[What you will do]
Since only the written part is wanted, repeat the records exactly and omit the pictures.

[Data under study]
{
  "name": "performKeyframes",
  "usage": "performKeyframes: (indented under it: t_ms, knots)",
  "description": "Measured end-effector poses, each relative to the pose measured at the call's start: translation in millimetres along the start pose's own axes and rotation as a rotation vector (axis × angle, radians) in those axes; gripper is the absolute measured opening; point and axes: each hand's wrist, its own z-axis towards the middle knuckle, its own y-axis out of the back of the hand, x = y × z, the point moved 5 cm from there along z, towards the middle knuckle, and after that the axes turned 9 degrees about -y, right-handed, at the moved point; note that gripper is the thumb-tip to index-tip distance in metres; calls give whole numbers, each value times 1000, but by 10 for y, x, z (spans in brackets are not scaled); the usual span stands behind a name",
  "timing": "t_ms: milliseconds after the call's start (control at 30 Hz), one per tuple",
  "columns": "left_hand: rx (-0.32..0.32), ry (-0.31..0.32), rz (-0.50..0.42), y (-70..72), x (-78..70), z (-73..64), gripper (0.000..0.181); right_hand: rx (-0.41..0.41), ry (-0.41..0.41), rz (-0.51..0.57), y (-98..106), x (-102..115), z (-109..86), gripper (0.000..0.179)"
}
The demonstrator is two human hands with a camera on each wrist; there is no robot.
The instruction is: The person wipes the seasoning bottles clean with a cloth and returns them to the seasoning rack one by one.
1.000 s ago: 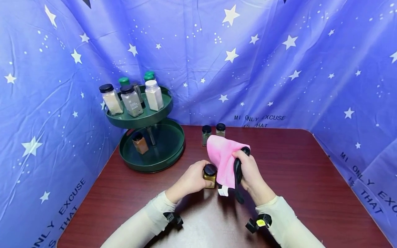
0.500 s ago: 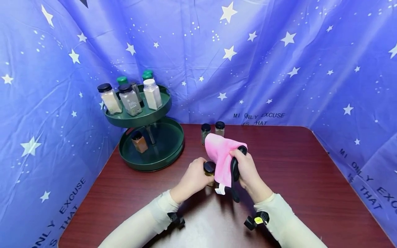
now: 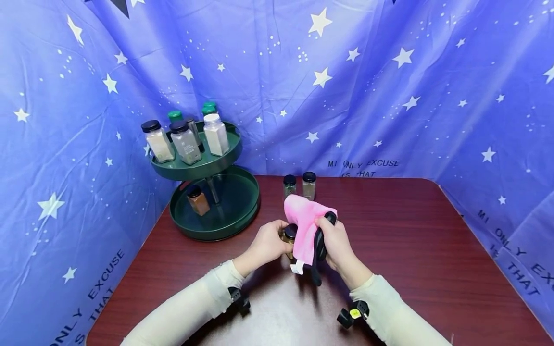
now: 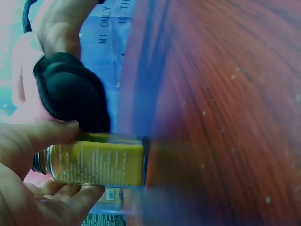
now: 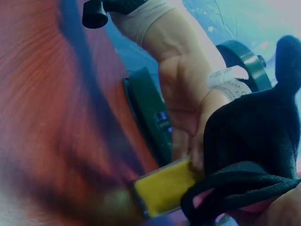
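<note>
A spice jar with yellow contents and a black lid stands upright in my left hand. Thumb and fingers grip it from the left side. I cannot tell whether its base touches the table. In my right hand a pink cloth with black parts and a white tag is held bunched. The cloth hangs over the jar's right side and partly hides it in the head view. Its black part covers the jar's upper end in the right wrist view, where the yellow lower body shows.
A green two-tier rotating rack stands at the left. Its upper tier bears several jars, among them a white-capped jar; a reddish-brown spice jar sits on the lower one. Behind the cloth, two black-lidded jars stand near the table's back edge.
My right hand has brought the cloth a little leftward and nearer to me, so it covers more of the jar. My left hand keeps its grip on the jar, with its fingers slightly shifted.
</note>
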Motion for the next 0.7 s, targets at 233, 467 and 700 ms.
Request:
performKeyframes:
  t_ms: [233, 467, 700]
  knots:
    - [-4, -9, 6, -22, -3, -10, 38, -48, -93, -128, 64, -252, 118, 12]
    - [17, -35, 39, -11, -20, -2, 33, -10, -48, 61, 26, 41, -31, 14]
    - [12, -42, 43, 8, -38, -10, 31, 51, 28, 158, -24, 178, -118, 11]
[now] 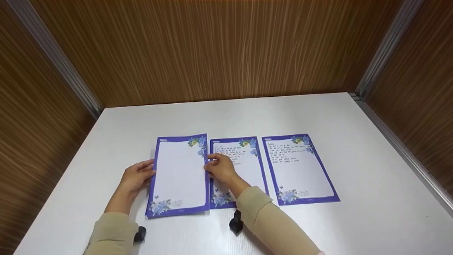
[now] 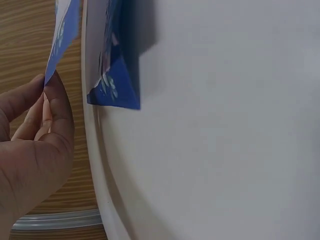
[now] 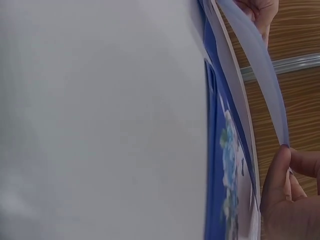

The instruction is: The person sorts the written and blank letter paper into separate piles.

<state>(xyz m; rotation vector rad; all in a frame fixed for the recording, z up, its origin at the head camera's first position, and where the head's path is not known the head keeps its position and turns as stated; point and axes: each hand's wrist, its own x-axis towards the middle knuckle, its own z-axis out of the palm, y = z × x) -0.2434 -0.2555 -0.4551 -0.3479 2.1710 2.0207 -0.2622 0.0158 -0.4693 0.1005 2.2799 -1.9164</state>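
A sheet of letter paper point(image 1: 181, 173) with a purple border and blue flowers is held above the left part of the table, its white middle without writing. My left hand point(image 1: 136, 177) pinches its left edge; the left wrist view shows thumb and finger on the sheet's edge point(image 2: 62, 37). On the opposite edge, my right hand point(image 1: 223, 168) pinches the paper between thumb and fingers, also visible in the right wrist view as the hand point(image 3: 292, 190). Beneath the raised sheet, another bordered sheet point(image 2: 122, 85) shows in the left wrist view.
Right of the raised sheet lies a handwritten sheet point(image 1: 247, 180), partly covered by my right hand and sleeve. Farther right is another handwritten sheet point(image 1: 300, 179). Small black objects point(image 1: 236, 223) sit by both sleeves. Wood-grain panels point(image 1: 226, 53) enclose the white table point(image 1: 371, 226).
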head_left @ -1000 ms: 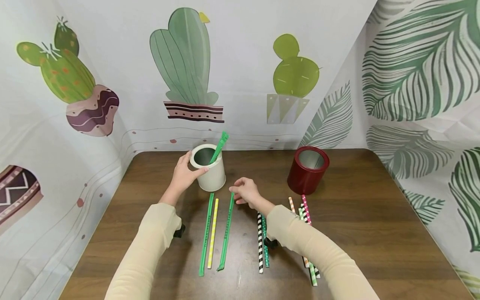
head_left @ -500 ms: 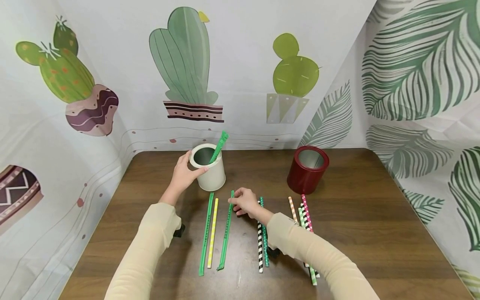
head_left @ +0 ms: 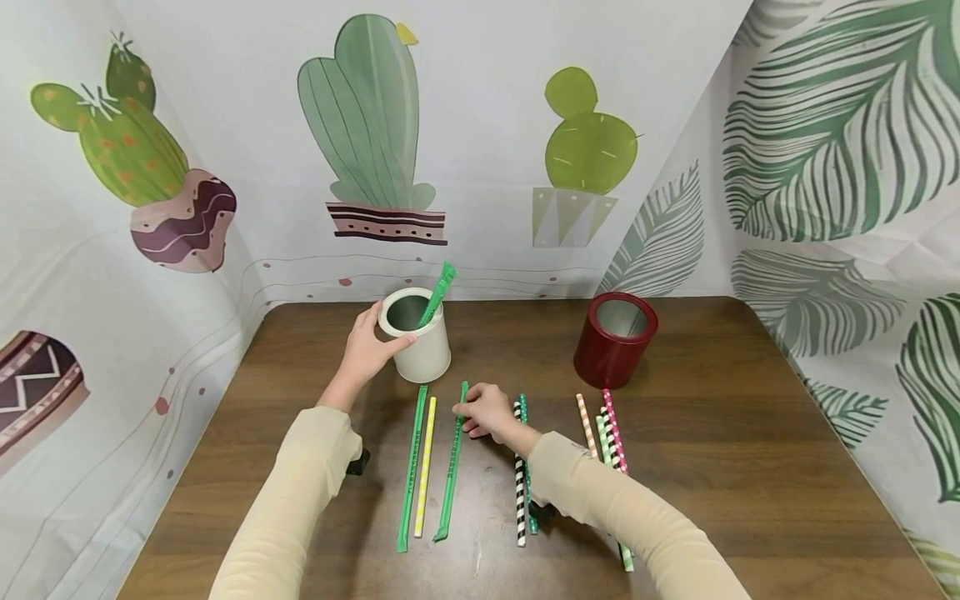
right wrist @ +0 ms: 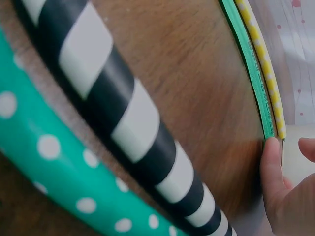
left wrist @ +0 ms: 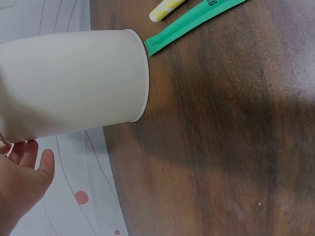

[Solution]
{
  "name": "performKeyframes",
  "usage": "performKeyframes: (indented under it: t_ms, knots)",
  "description": "Measured end-effector poses, each relative to the pose measured at the call's start: translation in millimetres along the start pose's own axes and rotation as a rotation vector (axis × angle, radians) in those axes; gripper is the absolute measured opening; point and axes: each hand's wrist, its own z-axis towards the middle knuckle, its own y-axis out of the back of the hand, x = y × z, the point moved 5 cm from there along z, towards the middle knuckle, and after that the axes turned 9 degrees about -y, right-handed, at the moved point; note that gripper is the thumb-tip to index-tip distance in metres; calls give whole numbers, each value times 1000, but by 10 for y, x, z (spans in brackets are not scaled); the usual span stands behind a name",
  "timing": "t_ms: milliseconds after the call's start (control at 30 Hz), one per tuple",
  "columns": "left_hand: rx (-0.32..0.32), ry (-0.31..0.32), rz (-0.50..0.42), y (-70..72), x (-78..70), z (-73..64), gripper (0.000..0.181); right_hand: rx (-0.41..0.41), ry (-0.41..0.41), rz (-0.51..0.57), y (-98..106), x (-102..115), z (-109..86), gripper (0.000..0.179)"
}
The demonstrator is two human hands with a camera on each wrist; there is no robot.
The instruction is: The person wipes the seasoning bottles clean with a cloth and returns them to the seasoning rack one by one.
1.000 s ago: 
0.500 s ago: 
now: 
now: 
now: 
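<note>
A spice jar with yellow contents and a black lid stands upright in my left hand. Thumb and fingers grip it from the left side. I cannot tell whether its base touches the table. In my right hand a pink cloth with black parts and a white tag is held bunched. The cloth hangs over the jar's right side and partly hides it in the head view. Its black part covers the jar's upper end in the right wrist view, where the yellow lower body shows.
A green two-tier rotating rack stands at the left. Its upper tier bears several jars, among them a white-capped jar; a reddish-brown spice jar sits on the lower one. Behind the cloth, two black-lidded jars stand near the table's back edge.
My right hand has brought the cloth a little leftward and nearer to me, so it covers more of the jar. My left hand keeps its grip on the jar, with its fingers slightly shifted.
</note>
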Motion for the next 0.7 s, targets at 233, 467 and 700 ms.
Request:
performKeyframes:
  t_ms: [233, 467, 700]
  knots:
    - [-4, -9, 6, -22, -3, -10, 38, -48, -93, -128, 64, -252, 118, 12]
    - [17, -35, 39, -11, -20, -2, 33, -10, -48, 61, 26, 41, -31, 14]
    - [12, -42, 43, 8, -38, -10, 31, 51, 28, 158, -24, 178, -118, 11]
[now] 
[now] 
[now] 

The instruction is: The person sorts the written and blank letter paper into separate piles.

<state>(xyz m; rotation vector rad; all in a frame fixed for the recording, z up, its origin at the head camera's first position, and where the head's path is not known the head keeps its position and turns as stated; point and axes: each hand's wrist, its own x-axis towards the middle knuckle, its own z-axis out of the palm, y = z × x) -0.2434 -0.2555 -0.4551 -0.3479 2.1710 2.0207 -0.2622 0.0158 -0.4693 0.1005 2.2799 -1.9164</state>
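A sheet of letter paper point(image 1: 181, 173) with a purple border and blue flowers is held above the left part of the table, its white middle without writing. My left hand point(image 1: 136, 177) pinches its left edge; the left wrist view shows thumb and finger on the sheet's edge point(image 2: 62, 37). On the opposite edge, my right hand point(image 1: 223, 168) pinches the paper between thumb and fingers, also visible in the right wrist view as the hand point(image 3: 292, 190). Beneath the raised sheet, another bordered sheet point(image 2: 122, 85) shows in the left wrist view.
Right of the raised sheet lies a handwritten sheet point(image 1: 247, 180), partly covered by my right hand and sleeve. Farther right is another handwritten sheet point(image 1: 300, 179). Small black objects point(image 1: 236, 223) sit by both sleeves. Wood-grain panels point(image 1: 226, 53) enclose the white table point(image 1: 371, 226).
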head_left @ -1000 ms: 
head_left @ -500 ms: 
head_left @ +0 ms: 
right wrist @ +0 ms: 
left wrist @ +0 ms: 

The exercise requires nothing else.